(Input material)
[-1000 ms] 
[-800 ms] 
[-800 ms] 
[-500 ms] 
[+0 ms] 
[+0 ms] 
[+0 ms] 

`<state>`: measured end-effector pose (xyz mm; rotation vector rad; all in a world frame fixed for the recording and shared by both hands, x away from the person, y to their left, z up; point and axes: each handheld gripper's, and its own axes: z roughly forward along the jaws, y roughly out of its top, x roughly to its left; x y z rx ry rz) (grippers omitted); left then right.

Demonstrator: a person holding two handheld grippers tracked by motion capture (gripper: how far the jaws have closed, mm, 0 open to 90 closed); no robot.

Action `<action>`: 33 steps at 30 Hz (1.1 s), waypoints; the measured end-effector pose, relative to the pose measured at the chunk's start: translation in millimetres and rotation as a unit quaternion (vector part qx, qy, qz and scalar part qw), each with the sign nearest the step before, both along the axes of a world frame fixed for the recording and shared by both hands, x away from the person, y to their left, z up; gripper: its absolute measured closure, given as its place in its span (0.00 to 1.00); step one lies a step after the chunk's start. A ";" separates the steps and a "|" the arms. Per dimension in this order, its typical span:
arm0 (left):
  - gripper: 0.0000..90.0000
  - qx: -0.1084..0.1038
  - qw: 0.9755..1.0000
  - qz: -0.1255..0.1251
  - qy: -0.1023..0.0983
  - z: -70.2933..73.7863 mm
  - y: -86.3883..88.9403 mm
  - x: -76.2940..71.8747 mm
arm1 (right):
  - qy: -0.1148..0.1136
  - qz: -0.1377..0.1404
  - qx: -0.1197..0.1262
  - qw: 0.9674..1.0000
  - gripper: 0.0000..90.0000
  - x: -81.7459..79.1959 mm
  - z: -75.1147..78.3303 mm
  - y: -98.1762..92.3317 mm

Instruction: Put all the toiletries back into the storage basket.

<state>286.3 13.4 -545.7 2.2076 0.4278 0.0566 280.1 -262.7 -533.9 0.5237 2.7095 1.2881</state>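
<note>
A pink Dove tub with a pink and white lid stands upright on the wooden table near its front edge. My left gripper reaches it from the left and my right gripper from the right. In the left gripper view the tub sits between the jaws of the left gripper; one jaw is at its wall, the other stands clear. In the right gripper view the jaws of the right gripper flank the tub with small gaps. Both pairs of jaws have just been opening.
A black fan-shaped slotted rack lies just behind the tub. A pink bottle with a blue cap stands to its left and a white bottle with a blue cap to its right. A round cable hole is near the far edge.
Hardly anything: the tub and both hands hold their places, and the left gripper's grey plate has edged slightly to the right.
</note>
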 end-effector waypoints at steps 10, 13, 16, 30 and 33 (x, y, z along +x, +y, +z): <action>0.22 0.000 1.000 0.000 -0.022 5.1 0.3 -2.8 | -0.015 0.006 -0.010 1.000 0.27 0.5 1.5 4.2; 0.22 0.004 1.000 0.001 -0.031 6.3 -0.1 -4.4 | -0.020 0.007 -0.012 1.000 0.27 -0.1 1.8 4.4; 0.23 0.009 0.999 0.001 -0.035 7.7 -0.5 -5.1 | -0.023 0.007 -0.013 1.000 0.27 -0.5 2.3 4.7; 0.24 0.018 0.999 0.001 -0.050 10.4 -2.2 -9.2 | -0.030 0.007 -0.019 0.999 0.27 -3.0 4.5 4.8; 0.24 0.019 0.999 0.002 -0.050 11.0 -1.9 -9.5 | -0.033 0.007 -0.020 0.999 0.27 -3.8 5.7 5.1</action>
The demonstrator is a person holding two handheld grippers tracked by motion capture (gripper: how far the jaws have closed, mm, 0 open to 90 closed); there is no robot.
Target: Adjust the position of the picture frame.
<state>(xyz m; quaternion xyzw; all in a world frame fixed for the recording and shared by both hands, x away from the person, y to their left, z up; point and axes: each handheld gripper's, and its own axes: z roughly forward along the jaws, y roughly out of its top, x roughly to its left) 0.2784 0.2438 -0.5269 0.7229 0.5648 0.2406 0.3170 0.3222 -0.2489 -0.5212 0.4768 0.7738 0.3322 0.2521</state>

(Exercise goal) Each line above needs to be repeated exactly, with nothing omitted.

(Result for this exercise)
[-1000 ms] 
[-800 ms] 
[-800 ms] 
[-500 ms] 
[+0 ms] 
[+0 ms] 
[+0 ms] 

`<state>`: measured end-effector pose (xyz mm; rotation vector rad; all in a world frame fixed for the recording and shared by both hands, x away from the person, y to their left, z up; point and axes: each handheld gripper's, and its own axes: z roughly forward along the jaws, y roughly out of its top, x roughly to its left; x y z rx ry rz) (grippers omitted); left then right.

Demonstrator: a person holding two handheld grippers tracked by motion capture (gripper: how far the jaws have closed, mm, 0 open to 90 closed); no robot.

Action `<action>`: 33 steps at 30 Hz (1.1 s), waypoints; the measured end-effector pose, relative to the pose measured at the chunk's start: translation in millimetres and rotation as a unit quaternion (vector part qx, qy, qz and scalar part qw), each with the sign nearest the step before, both along the axes of a world frame fixed for the recording and shared by both hands, x away from the person, y to their left, z up; gripper: its absolute measured closure, given as its place in its span (0.00 to 1.00); step one lies a step after the chunk's start. A ";" separates the steps and a "|" the arms. Per dimension in this order, its typical span:
arm0 (left):
  - gripper: 0.0000..90.0000
  - qx: -0.1084..0.1038
  - qw: 0.9755..1.0000
  - qz: -0.1255..0.1251
  - qy: -0.1023..0.0983
  - z: -70.2933..73.7863 mm
  - y: -86.3883..88.9403 mm
  - x: -76.2940..71.8747 mm
arm1 (right):
  - qy: -0.1148..0.1136
  - qz: -0.1377..0.1404
  - qx: -0.1197..0.1262
  - qw: 0.9674..1.0000
  - gripper: 0.0000..90.0000
  - x: -81.7459..79.1959 mm
  - z: -75.1147..78.3303 mm
  - y: -98.1762..92.3317 mm

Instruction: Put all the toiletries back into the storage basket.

<state>286.3 13.4 -545.7 2.2076 0.4278 0.0566 280.1 -262.7 -533.9 0.5237 2.7095 1.2881</state>
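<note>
A pink Dove tub with a pink and white lid stands upright on the wooden table near its front edge. My left gripper reaches it from the left and my right gripper from the right. In the left gripper view the tub sits between the jaws of the left gripper; one jaw is at its wall, the other stands clear. In the right gripper view the jaws of the right gripper flank the tub with small gaps. Both pairs of jaws have just been opening.
A black fan-shaped slotted rack lies just behind the tub. A pink bottle with a blue cap stands to its left and a white bottle with a blue cap to its right. A round cable hole is near the far edge.
Hardly anything: the tub and both hands hold their places, and the left gripper's grey plate has edged slightly to the right.
</note>
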 end-effector waypoints at steps 10, 13, 16, 30 and 33 (x, y, z along +x, +y, +z): <action>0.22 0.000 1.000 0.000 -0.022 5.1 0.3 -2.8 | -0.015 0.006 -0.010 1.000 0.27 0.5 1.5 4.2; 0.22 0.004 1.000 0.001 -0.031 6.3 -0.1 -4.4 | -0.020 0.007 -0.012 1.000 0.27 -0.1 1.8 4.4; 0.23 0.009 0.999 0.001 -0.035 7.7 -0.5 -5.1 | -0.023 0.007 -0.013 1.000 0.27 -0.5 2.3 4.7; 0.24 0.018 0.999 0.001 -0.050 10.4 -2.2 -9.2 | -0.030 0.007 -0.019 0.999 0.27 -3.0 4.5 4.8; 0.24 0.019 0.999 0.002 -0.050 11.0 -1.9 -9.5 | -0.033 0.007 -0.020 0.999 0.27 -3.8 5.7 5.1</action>
The demonstrator is a person holding two handheld grippers tracked by motion capture (gripper: how far the jaws have closed, mm, 0 open to 90 closed); there is no robot.
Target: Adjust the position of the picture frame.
<state>(xyz m; quaternion xyzw; all in a world frame fixed for the recording and shared by both hands, x away from the person, y to their left, z up; point and axes: each handheld gripper's, and its own axes: z roughly forward along the jaws, y roughly out of its top, x roughly to its left) 0.2784 0.2438 -0.5269 0.7229 0.5648 0.2406 0.3170 0.3222 -0.2489 -0.5212 0.4768 0.7738 0.3322 0.2521</state>

What the exercise required has been answered in full.